VIDEO: Young Heads: New Millennial Subcultures No. 1 – Directed by Max Cutting & Rich Luxton, this short captures an emerging community of young skaters at Mile End park which they recognise as their home.

“ The best thing about skating in London is the constant feeling of a rush; you’re always moving,” Reuben Dehaan, Mile End Skater

Amongst the eclectic selection of films at our 37th Screen Social event last week, we screened a series of fresh and nuanced shorts entitled Young Heads: New Millennial Subcultures. In partnership with the historic British brand Fred PerryTack Studio and Jocks & Nerds magazine teamed up to create a series of films that detail the worlds of three different millennial groups. Featuring Skaters, Junglists & Post-Punks – these films explore identity and belonging amongst the ‘young heads’ of society.

Founded in 1952, Fred Perry and its laurel wreath logo are today synonymous with British Subculture. From the heady 60s mod scene to their current Subculture blog, Fred Perry as a brand has remained an iconic stalwart of British fashion.

In the second episode we meet the hardcore revivalists of London’s Jungle scene…

Emerging early in the 90’s amidst the sounds of rave, hip-hop, reggae, dancehall – Jungle has been revitalised through a community of modern ‘junglists’ who stick to the original sounds of the genre.

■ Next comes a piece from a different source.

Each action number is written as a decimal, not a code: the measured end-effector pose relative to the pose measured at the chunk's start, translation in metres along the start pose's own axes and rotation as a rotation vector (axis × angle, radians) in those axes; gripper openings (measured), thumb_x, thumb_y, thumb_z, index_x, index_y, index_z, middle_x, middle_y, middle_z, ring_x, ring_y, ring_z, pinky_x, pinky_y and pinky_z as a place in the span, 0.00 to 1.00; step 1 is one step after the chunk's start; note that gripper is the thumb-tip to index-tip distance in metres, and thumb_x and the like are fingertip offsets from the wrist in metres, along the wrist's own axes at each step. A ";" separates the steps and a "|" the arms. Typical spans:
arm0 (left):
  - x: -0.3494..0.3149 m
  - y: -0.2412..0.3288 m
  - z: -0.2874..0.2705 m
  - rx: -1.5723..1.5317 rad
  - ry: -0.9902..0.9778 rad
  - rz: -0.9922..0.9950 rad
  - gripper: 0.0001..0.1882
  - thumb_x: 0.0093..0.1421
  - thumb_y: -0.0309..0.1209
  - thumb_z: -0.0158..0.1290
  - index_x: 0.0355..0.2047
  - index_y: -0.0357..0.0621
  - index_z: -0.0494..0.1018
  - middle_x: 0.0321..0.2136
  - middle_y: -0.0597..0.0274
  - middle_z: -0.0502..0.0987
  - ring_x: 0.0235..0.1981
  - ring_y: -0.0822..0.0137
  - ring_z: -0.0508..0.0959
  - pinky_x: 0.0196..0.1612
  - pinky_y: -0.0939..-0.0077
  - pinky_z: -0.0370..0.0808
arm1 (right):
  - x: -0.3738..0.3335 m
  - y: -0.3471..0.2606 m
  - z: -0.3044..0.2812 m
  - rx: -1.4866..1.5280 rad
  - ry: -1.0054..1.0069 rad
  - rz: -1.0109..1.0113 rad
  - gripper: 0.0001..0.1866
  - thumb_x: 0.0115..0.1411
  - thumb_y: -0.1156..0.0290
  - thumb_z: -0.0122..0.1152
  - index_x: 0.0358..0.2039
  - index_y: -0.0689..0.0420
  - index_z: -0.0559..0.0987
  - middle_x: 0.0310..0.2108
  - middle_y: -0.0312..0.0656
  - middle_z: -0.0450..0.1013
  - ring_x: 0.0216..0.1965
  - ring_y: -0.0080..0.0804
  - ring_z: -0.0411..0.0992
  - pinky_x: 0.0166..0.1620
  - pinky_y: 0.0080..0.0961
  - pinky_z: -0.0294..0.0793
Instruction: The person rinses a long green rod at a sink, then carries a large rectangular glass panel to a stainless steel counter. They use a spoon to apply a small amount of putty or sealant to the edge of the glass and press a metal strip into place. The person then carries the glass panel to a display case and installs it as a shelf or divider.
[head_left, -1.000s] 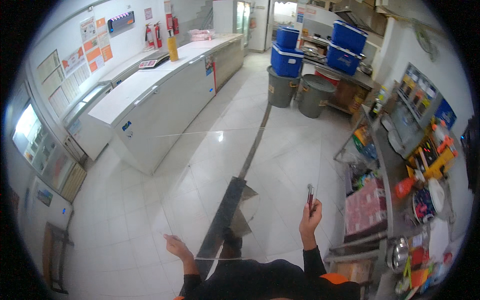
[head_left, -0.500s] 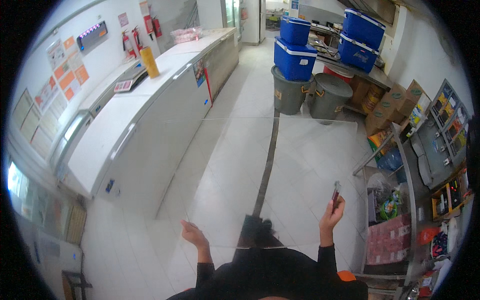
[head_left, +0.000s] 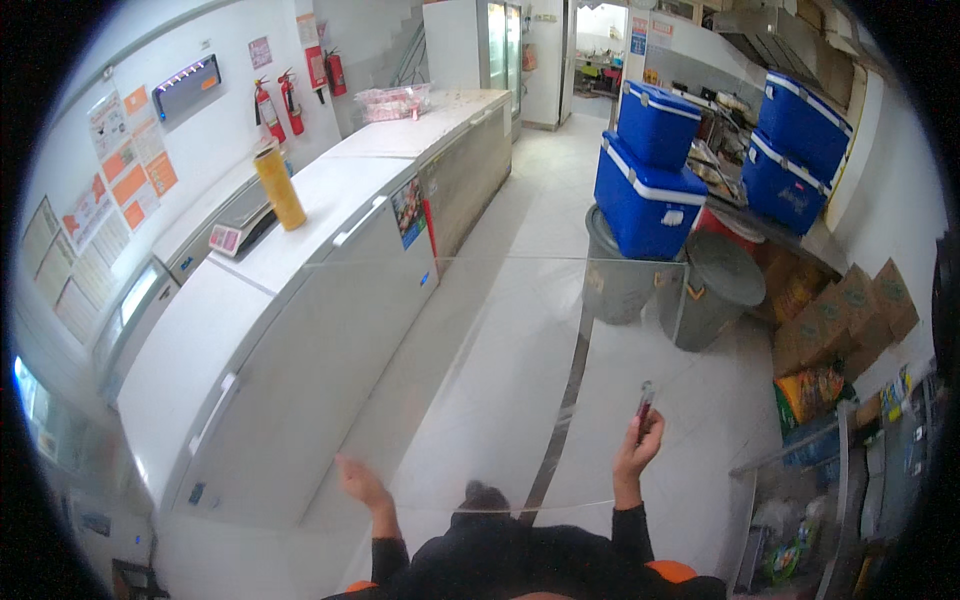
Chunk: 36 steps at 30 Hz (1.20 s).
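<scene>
Spread out before me is a large, see-through flat sheet (head_left: 470, 400) with thin, faint edges. My left hand (head_left: 365, 484) is closed at its near left corner, fingers curled and partly blurred. At the near right side my right hand (head_left: 637, 452) is closed, gripping a slim dark red tube (head_left: 644, 408) with a clear tip, held upright. The sheet's right edge runs close beside that hand; whether the fingers pinch it too, I cannot make out. Tiled floor shows through the sheet.
White chest freezers (head_left: 290, 360) line the left, with a yellow roll (head_left: 280, 188) and a scale (head_left: 243, 228) on top. Blue coolers (head_left: 648, 195) stand stacked on grey bins (head_left: 715, 290) ahead. Cardboard boxes (head_left: 830, 318) and a metal rack (head_left: 800, 465) sit right.
My view has turned and moved forward: the bins and coolers look nearer and further right, and the rack has slid lower. Both hands and the clear sheet keep their arrangement.
</scene>
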<state>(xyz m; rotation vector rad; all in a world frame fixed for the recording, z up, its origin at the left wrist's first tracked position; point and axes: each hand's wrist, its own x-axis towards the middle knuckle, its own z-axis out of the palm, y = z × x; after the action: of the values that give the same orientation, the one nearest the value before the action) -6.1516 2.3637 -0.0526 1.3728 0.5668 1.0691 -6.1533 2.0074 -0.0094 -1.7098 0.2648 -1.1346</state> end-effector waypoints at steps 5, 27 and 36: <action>0.052 -0.043 0.122 0.316 0.090 0.224 0.20 0.58 0.40 0.36 0.11 0.48 0.51 0.10 0.76 0.50 0.12 0.80 0.51 0.14 0.82 0.46 | 0.094 0.021 0.105 -0.029 -0.054 -0.022 0.14 0.52 0.66 0.49 0.32 0.64 0.63 0.21 0.30 0.56 0.22 0.16 0.52 0.25 0.13 0.53; 0.215 -0.177 0.706 0.150 -0.041 -0.052 0.19 0.58 0.39 0.36 0.12 0.47 0.55 0.11 0.75 0.54 0.13 0.78 0.54 0.15 0.83 0.50 | 0.495 0.234 0.464 -0.006 -0.063 0.031 0.14 0.52 0.64 0.48 0.33 0.64 0.65 0.20 0.30 0.56 0.22 0.15 0.52 0.24 0.12 0.52; 0.282 -0.270 0.919 0.284 0.007 0.147 0.24 0.58 0.41 0.37 0.21 0.26 0.65 0.17 0.65 0.63 0.20 0.70 0.60 0.23 0.78 0.60 | 0.656 0.342 0.634 -0.010 -0.103 -0.071 0.16 0.52 0.62 0.49 0.31 0.63 0.65 0.18 0.29 0.57 0.20 0.15 0.53 0.23 0.11 0.53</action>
<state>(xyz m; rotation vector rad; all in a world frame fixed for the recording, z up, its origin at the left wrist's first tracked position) -5.1697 2.1842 -0.0807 1.6798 0.6488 1.1433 -5.1975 1.8282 0.0515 -1.7923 0.1470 -1.0936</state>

“Jungle is important to me because of the feeling I get when I’m in a jungle rave or DJing at one – the feeling of togetherness, not a lot can compete with that”

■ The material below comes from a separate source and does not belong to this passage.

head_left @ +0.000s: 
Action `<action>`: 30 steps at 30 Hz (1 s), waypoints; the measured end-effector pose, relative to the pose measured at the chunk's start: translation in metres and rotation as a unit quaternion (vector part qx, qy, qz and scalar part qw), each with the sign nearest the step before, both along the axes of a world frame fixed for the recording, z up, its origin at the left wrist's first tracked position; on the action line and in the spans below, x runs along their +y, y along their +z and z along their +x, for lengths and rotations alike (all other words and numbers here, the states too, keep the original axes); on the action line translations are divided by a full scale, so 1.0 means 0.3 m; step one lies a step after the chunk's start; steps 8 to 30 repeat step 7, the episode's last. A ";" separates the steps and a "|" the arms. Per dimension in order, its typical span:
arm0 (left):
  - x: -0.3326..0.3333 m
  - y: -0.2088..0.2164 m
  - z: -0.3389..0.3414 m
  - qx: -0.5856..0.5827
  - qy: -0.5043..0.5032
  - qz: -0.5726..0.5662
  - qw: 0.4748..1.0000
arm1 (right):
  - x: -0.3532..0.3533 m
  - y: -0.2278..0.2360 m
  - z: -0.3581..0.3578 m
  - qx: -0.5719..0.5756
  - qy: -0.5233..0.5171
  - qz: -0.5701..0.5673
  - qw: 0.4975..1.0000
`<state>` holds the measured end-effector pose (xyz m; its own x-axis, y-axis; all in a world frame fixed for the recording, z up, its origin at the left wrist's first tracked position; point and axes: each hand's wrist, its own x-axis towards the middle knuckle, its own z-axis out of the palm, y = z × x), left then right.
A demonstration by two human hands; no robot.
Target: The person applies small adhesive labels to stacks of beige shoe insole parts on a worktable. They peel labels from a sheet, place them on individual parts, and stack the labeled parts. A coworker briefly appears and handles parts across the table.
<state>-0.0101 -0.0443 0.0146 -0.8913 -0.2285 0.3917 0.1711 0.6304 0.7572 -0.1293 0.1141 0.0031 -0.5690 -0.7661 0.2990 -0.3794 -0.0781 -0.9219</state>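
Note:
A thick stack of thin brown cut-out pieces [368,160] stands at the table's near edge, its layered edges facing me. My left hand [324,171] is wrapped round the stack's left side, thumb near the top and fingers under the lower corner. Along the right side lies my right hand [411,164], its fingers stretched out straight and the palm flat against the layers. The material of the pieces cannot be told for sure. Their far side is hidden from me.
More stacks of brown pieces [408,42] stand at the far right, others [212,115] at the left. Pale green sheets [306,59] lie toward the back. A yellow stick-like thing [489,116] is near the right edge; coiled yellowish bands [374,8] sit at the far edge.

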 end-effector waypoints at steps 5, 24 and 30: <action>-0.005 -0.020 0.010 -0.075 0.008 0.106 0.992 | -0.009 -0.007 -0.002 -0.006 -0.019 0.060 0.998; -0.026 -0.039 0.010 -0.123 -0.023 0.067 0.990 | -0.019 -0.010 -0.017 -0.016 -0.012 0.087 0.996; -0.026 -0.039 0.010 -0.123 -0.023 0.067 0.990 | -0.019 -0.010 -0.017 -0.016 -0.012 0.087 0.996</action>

– Benny Page, Music Maker & Champion Selecta


In the third episode, Nottingham music band Kagoule talks about how their city defines the band’s identity and sound as well as the mutual respect and beliefs local musicians share.

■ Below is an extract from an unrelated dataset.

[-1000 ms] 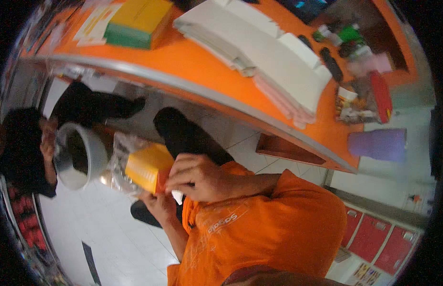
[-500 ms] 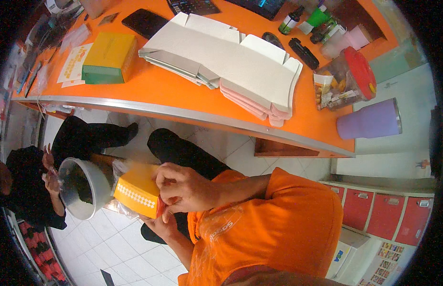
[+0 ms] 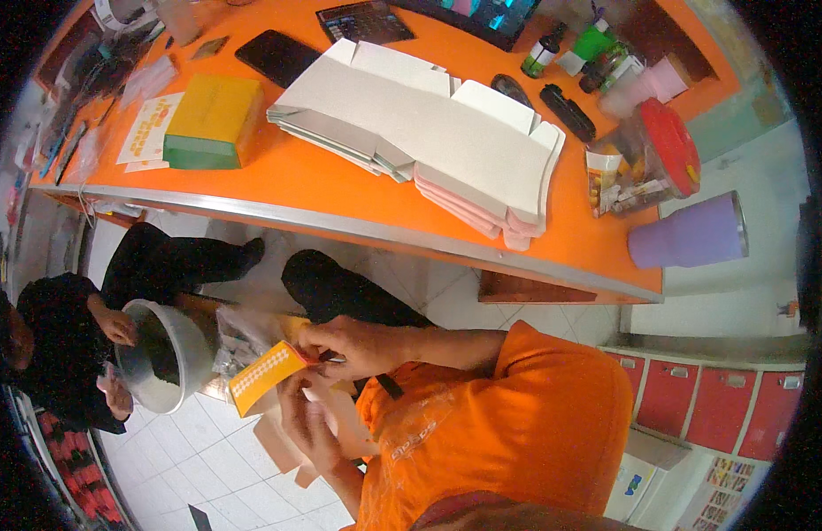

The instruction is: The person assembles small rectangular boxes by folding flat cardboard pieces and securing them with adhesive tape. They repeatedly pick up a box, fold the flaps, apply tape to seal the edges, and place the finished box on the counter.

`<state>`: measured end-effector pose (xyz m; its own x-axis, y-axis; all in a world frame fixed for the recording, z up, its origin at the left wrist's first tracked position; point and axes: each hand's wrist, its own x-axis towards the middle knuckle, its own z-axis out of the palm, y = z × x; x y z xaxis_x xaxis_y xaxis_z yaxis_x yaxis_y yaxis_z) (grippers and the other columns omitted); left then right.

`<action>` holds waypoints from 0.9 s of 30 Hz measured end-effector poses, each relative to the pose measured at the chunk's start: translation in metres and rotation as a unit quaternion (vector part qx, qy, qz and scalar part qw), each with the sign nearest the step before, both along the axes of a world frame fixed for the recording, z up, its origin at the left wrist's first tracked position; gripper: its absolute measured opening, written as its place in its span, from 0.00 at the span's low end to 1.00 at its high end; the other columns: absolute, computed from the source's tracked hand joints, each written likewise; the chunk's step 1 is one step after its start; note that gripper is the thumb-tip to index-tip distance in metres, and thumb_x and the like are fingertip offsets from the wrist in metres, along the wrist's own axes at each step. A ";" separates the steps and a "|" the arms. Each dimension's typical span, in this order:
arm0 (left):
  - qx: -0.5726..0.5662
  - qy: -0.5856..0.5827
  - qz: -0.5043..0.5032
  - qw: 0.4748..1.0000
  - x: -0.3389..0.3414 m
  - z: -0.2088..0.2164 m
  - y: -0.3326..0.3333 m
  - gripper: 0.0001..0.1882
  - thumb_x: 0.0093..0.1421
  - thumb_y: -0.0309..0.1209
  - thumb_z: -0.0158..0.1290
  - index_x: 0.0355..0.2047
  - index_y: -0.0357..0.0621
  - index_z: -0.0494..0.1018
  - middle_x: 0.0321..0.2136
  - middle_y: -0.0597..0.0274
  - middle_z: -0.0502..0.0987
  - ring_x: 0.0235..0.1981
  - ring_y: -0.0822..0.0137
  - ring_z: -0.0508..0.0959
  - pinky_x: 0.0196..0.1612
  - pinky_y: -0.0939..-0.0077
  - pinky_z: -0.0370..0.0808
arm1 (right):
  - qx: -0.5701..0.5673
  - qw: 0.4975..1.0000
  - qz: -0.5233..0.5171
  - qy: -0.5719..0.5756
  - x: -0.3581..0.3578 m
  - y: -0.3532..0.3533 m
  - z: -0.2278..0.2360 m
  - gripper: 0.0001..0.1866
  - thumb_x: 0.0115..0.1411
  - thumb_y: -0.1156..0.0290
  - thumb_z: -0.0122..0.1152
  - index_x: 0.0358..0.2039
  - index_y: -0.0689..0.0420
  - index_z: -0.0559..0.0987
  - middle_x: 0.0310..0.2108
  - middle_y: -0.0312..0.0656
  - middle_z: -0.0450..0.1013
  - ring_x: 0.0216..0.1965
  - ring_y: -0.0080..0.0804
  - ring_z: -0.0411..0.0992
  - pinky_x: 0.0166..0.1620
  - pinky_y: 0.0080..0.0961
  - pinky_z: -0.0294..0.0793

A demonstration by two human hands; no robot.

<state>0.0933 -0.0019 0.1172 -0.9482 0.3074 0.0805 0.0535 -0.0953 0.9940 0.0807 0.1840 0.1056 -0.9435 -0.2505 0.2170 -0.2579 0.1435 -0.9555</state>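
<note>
Between my hands is a yellow carton (image 3: 264,380) with a row of white shapes along one side. Its pale pinkish-brown flaps (image 3: 283,447) are spread out below. My right hand (image 3: 353,345) pinches the carton's upper edge, fingers curled. Underneath, my left hand (image 3: 307,416) grips the carton near the opened flaps, with its fingertips partly hidden. A clear plastic bag with something inside (image 3: 234,341) lies just beyond the carton.
On the orange table (image 3: 340,208) lie a stack of flat white cartons (image 3: 429,115), a yellow-green box (image 3: 212,119) and a black phone (image 3: 276,57). A red-lidded jar (image 3: 641,159) and lilac tumbler (image 3: 690,230) stand right. Another person's hands (image 3: 119,327) are at a white tub (image 3: 185,354).
The carton has tilted and its pale flaps now stick out below, where it looked closed before. The other person's hands have moved to the tub's rim.
</note>
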 end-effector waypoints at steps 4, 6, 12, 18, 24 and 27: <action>-0.340 0.223 0.035 0.913 0.006 -0.005 0.015 0.40 0.42 0.32 0.73 0.54 0.40 0.65 0.51 0.47 0.68 0.55 0.45 0.68 0.59 0.55 0.67 | -0.063 0.988 -0.128 -0.055 0.004 -0.009 -0.001 0.13 0.58 0.77 0.66 0.41 0.64 0.72 0.40 0.52 0.80 0.40 0.42 0.82 0.42 0.30 0.82; -0.364 0.235 0.073 0.899 0.006 -0.023 0.015 0.35 0.44 0.30 0.71 0.52 0.42 0.67 0.51 0.45 0.68 0.55 0.43 0.68 0.57 0.51 0.68 | 0.017 0.988 -0.120 -0.092 0.006 -0.009 0.007 0.12 0.58 0.75 0.65 0.41 0.65 0.75 0.36 0.51 0.80 0.36 0.41 0.82 0.40 0.30 0.82; -0.428 0.316 0.133 0.836 0.000 -0.036 0.023 0.26 0.44 0.27 0.69 0.44 0.41 0.72 0.47 0.45 0.70 0.50 0.44 0.72 0.50 0.53 0.72 | 0.181 0.972 -0.135 -0.065 0.014 -0.011 0.004 0.13 0.58 0.72 0.65 0.41 0.65 0.80 0.29 0.51 0.80 0.29 0.42 0.81 0.36 0.31 0.82; -0.392 0.236 -0.003 0.889 -0.006 -0.044 -0.014 0.20 0.45 0.21 0.66 0.41 0.40 0.77 0.43 0.53 0.79 0.38 0.56 0.80 0.43 0.62 0.77 | 0.354 0.929 -0.098 0.044 0.015 -0.010 0.009 0.23 0.56 0.75 0.63 0.54 0.57 0.76 0.39 0.50 0.75 0.40 0.43 0.78 0.42 0.32 0.82; -0.147 -0.089 0.161 0.972 0.015 -0.047 -0.010 0.27 0.51 0.17 0.63 0.52 0.31 0.69 0.47 0.54 0.77 0.46 0.60 0.78 0.52 0.67 0.75 | 0.290 0.954 -0.018 0.072 0.028 -0.009 0.018 0.26 0.61 0.77 0.56 0.61 0.54 0.71 0.47 0.50 0.70 0.48 0.43 0.74 0.47 0.30 0.81; -0.106 -0.103 0.213 0.966 0.026 -0.044 -0.002 0.24 0.51 0.16 0.61 0.49 0.31 0.71 0.46 0.55 0.77 0.47 0.61 0.76 0.51 0.69 0.74 | 0.268 0.957 -0.009 0.108 0.030 -0.007 0.016 0.24 0.62 0.76 0.55 0.61 0.55 0.71 0.46 0.49 0.70 0.47 0.42 0.74 0.46 0.30 0.81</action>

Formed in 2011 and influenced by 90’s alternative rock, Lucy Hatter, Lawrence English & Cai Burns try not to be categorised in a specific music genre even though their sound is often described as ‘post-punk’.

“The musicians in this city just have mutual respect and help each other out in any way they can, no matter who you are or what type of music you play”

– Cai Burns, Vocals & Guitar


Highlighting the visual identity of the social groups, Max Cutting & Rich Luxton’s documentary style also underscores the strong bonds defining these communities.